Entretien avec M.S. Ibni réalisé par le journal "La Voix" à l’occasion de la journée internationale des disparus.

Publié le par Liberté pour IBNI OUMAR

Ibni Oumar Mohamed Saleh : « (…) nous comptons déposer dans les prochains (…) au nom de la famille contre les forces de sécurité citées sur le rapport de 2008 »

La famille d’Ibni Oumar Mahamat Saleh compte traduire en justice les forces de sécurité citées dans le rapport du comité national sur sa disparition. Ibn Oumar Mohamed Saleh, son fils affirme que l’annonce du ministère de droit de l’homme tchadien autorisant l’ouverture des experts internationaux « était un coup médiatique ». Selon lui, rien n’est encore fait pour avancer la réouverture d’enquête. Entretien réalisé par Lucie Umukundwa pour le site de La Voix, à l’occasion de journée internationale des disparus.

 

Propos recueillis par Lucie Umukundwa

La famille d’Ibni Oumar Mahamat Saleh compte traduire en justice les forces de sécurité citées dans le rapport du comité national sur sa disparition. Ibn Oumar Mohamed Saleh, son fils affirme que l’annonce du ministère de droit de l’homme tchadien autorisant l’ouverture des experts internationaux « était un coup médiatique ». Selon lui, rien n’est encore fait pour avancer la réouverture d’enquête. Entretien réalisé par Lucie Umukundwa pour le site de La Voix, à l’occasion de journée internationale des disparus.

 
Le monde célèbre la journée internationale des disparus, deux ans après la disparition de votre père, que représente pour vous une telle journée ?

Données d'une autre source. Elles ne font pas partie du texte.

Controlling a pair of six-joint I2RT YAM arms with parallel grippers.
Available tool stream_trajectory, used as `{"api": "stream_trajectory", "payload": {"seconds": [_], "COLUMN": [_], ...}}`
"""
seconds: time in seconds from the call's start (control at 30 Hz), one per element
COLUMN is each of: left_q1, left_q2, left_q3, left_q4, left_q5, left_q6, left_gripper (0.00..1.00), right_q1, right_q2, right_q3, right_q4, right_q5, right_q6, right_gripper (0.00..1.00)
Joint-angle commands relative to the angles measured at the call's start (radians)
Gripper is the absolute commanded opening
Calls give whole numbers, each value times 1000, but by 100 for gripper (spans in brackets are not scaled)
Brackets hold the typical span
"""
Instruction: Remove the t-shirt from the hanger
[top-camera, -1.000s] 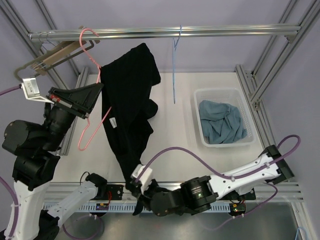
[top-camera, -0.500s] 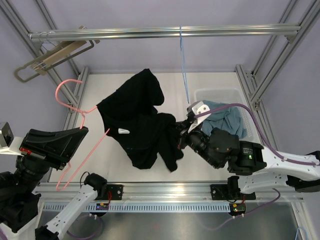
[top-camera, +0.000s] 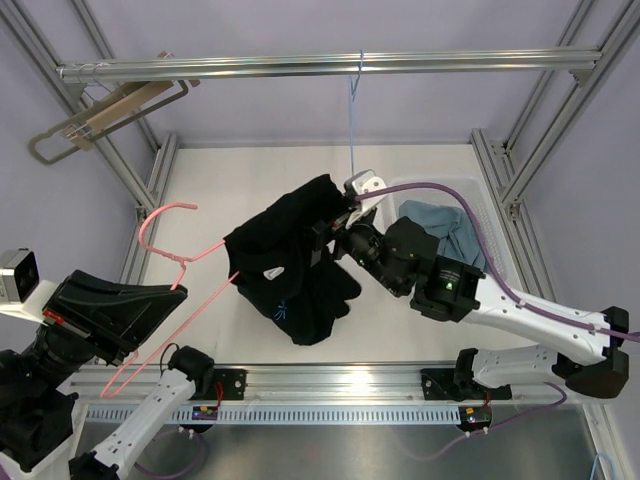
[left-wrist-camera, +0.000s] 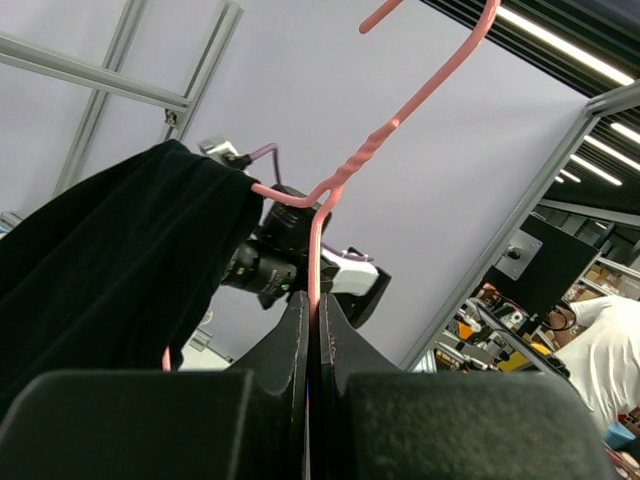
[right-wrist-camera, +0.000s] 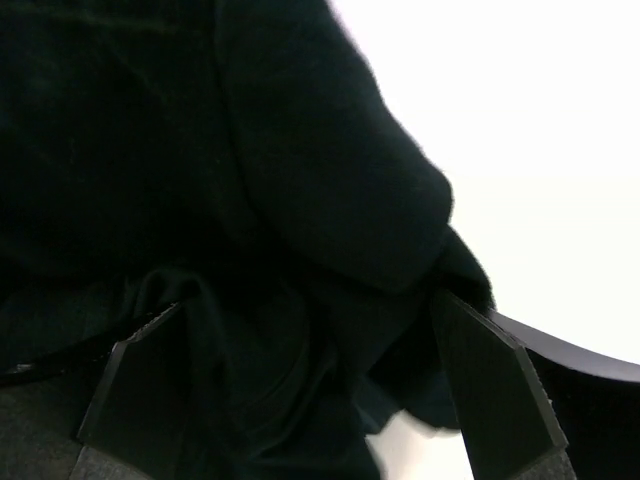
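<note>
top view first. got the black t-shirt (top-camera: 290, 275) bunched up above the white table (top-camera: 230, 175), strung between the two arms. can see its left edge draped on the pink hanger (top-camera: 186, 261) and its top right corner pulled up into the right gripper (top-camera: 330, 232), mostly buried in the cloth. left gripper (top-camera: 172, 292) down at the lower left, pinching the hanger's long wire, hook end sticking up and to the left. also spotting a white bin (top-camera: 455, 183) just right of the right arm with a blue cloth (top-camera: 452, 228) inside. metal rail (top-camera: 300, 66) across the top, with a thin blue hanger (top-camera: 351, 120) dangling from it and a wooden hanger (top-camera: 110, 112) near its left end.

left wrist next. looking up along the fingers (left-wrist-camera: 290, 345) - pressed together on the pink wire, nothing else between them. twisted neck and hook rising above, black shirt slung over the left shoulder of the hanger, right arm's wrist peeking out behind it.

right wrist last. pretty much all black fabric here. fingers (right-wrist-camera: 140, 385) set fairly wide but packed with a thick wad of the shirt, squeezing it from both sides - so clamped on the t-shirt, not empty. bright white table showing past the cloth at the upper right.
</note>
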Motion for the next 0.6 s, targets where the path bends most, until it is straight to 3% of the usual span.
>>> {"api": "stream_trajectory", "payload": {"seconds": [0.0,0.07,0.1,0.13,0.23,0.27,0.43,0.57], "left_q1": [3,3,3,3,3,3,3,3], "left_q2": [-21,-30,-32,-39,-46,-43,-17,20], "left_q3": [32,19,18,16,24,35,47,65], "left_q4": [91,91,88,88,61,47,27,-28], "left_q5": [61,56,55,50,14,6,-66,-106], "left_q6": [-28,-24,-18,-13,25,39,113,206], "left_gripper": [0,0,0,0,0,0,0,0], "right_q1": [-18,-19,-22,-22,-22,-22,-22,-21], "right_q2": [56,67,62,59,13,-4,-169,-284], "right_q3": [-3,-20,-47,-58,-99,-109,-196,-187], "right_q4": [119,190,224,270,315,317,300,151], "right_q5": [-193,-288,-381,-411,-437,-431,-245,-48], "right_q6": [16,23,29,47,72,88,122,87], "right_gripper": [99,99,93,68,11,3,0,0]}}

Les tchadiens ont mal au cœur. Certains n’arrivent pas encore à se faire à l’idée de la disparition totale et définitive de cet homme, Ibni qui vivait naturellement et simplement, se projetant toujours et sans fin dans un Tchad débarrassé des violences qui tuent par surprise. A l'occasion de la Journée internationale des disparus, anniversaire pour que jamais, au grand jamais, la mémoire de tous les disparus ne connaisse l’oubli et l’indifférence, j’exhorte le Tchad et d’autres Etats qui n'ont pas encore ratifié la convention contre les disparitions forcées à le faire au plus vite. Cette convention renforcera le cadre juridique international de la lutte contre ces pratiques odieuses. De plus, en termes d'efficacité, cette convention est l'un des instruments relatifs aux droits humains le plus vigoureux jamais adopté par les Nations Unies. A travers le Collectif des familles de disparus au Tchad qu’on vient de lancer en ce jour, on lance un appel aux États et aux peuples afin qu'ils mettent tout en œuvre pour débarrasser le monde de cette pratique cruelle et illégale.

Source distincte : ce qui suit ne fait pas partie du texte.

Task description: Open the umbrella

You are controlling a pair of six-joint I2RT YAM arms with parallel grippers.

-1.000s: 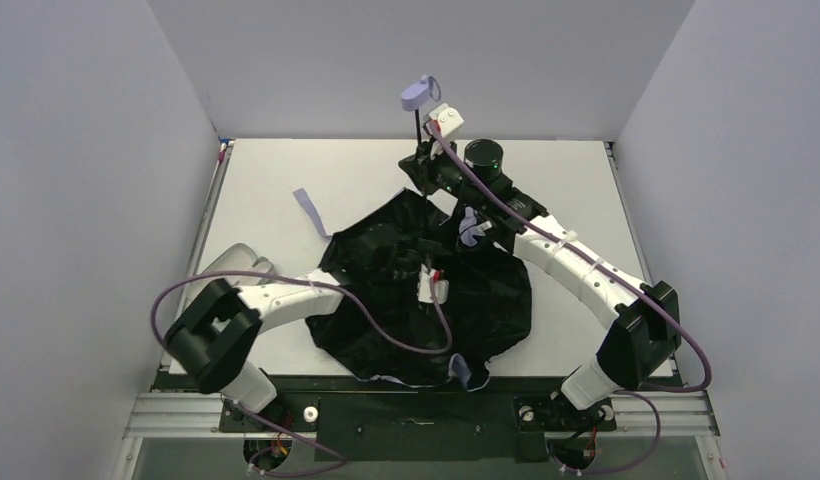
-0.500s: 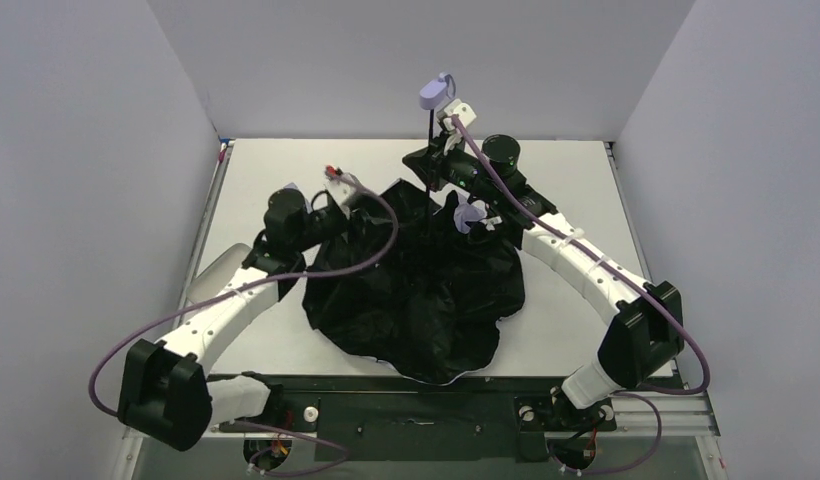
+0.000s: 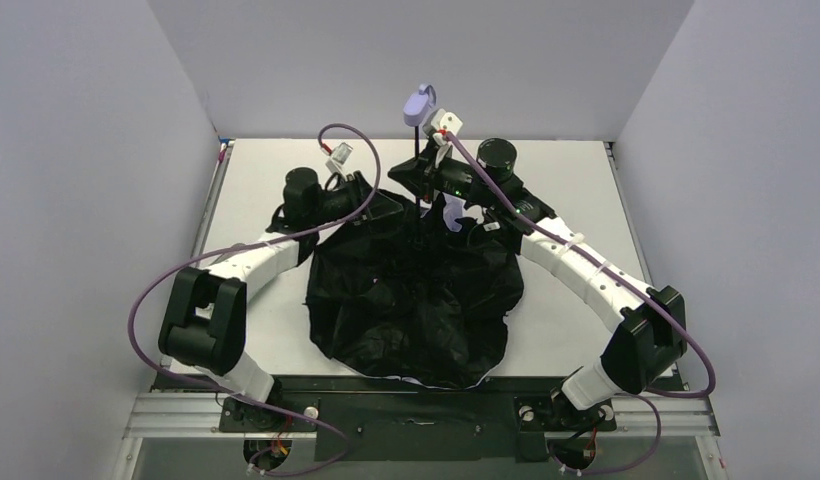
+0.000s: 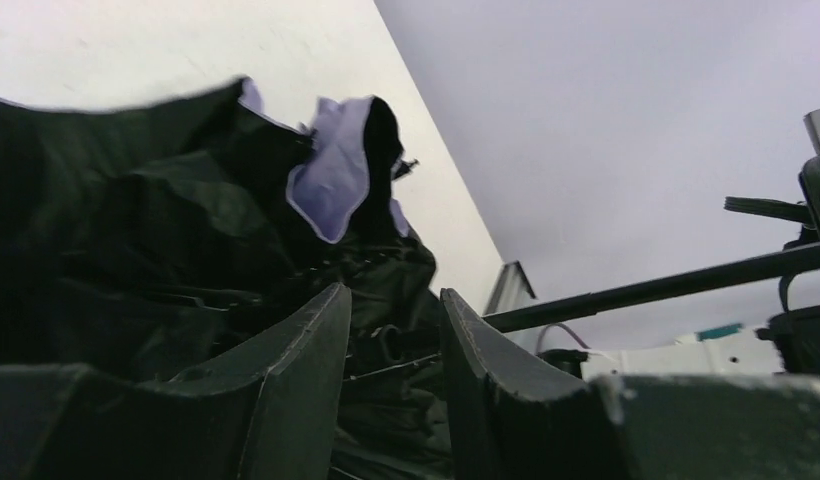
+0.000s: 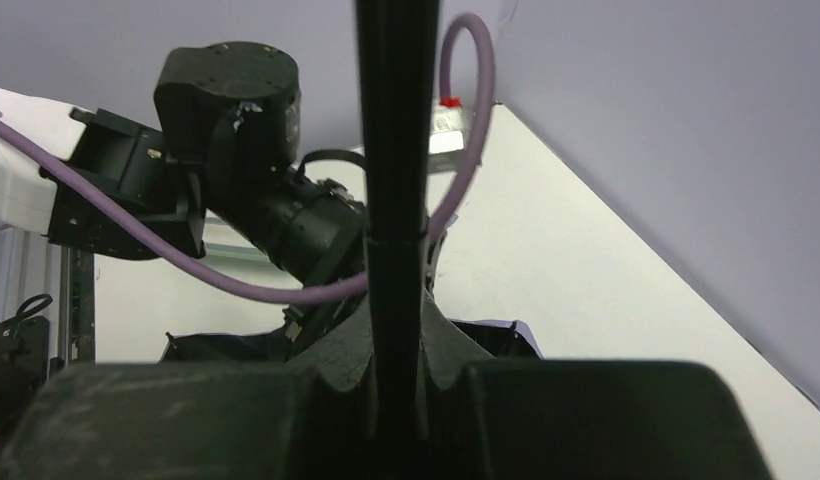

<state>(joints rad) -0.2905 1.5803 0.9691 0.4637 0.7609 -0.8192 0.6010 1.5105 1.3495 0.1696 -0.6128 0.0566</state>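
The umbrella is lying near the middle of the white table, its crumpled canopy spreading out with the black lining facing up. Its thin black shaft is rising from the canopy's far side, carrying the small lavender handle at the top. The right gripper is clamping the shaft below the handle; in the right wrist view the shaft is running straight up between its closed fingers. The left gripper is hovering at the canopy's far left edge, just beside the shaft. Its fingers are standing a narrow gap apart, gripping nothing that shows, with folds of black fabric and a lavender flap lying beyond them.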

Depuis que le ministère de droit de l'homme tchadien a annoncé que le comité d'enquête nationale sur la disparition d'Ibni Oumar Mahamat Saleh est ouvert aux experts internationaux, avez-vous les nouvelles d'avancés d'investigations ?


Le gouvernement tchadien a accepté que les observateurs internationaux participent à l'enquête, mais nous n'avons toujours pas d’application concrète. La commission d’enquête préconisait d’ailleurs la présence d’observateurs internationaux, donc il n’y a rien d’extraordinaire. L’annonce au conseil des droits de l’homme de l‘ONU était juste un coup médiatique à la veille des élections pour faire semblant de régler la question Ibni. Depuis rien du tout, tout est au point mort. Cependant, hormis la plainte contre X que le parti (i.e. PLD) a déposé, nous comptons déposer dans les prochains jours par le biais de l’avocat de notre famille une plainte au nom de la famille contre les forces de sécurité citées sur le rapport de 2008. Cette plainte pourrait facilement remonter à un autre niveau. L’honorable député Gaetan Gorce a demandé par courrier en date du 1er juillet au Ministre des Affaires étrangères Bernard Kouchner des précisions sur les conditions dans lesquelles les observateurs internationaux seront appelés à travailler. Près d'un mois après, on n’a toujours pas obtenu de réponse…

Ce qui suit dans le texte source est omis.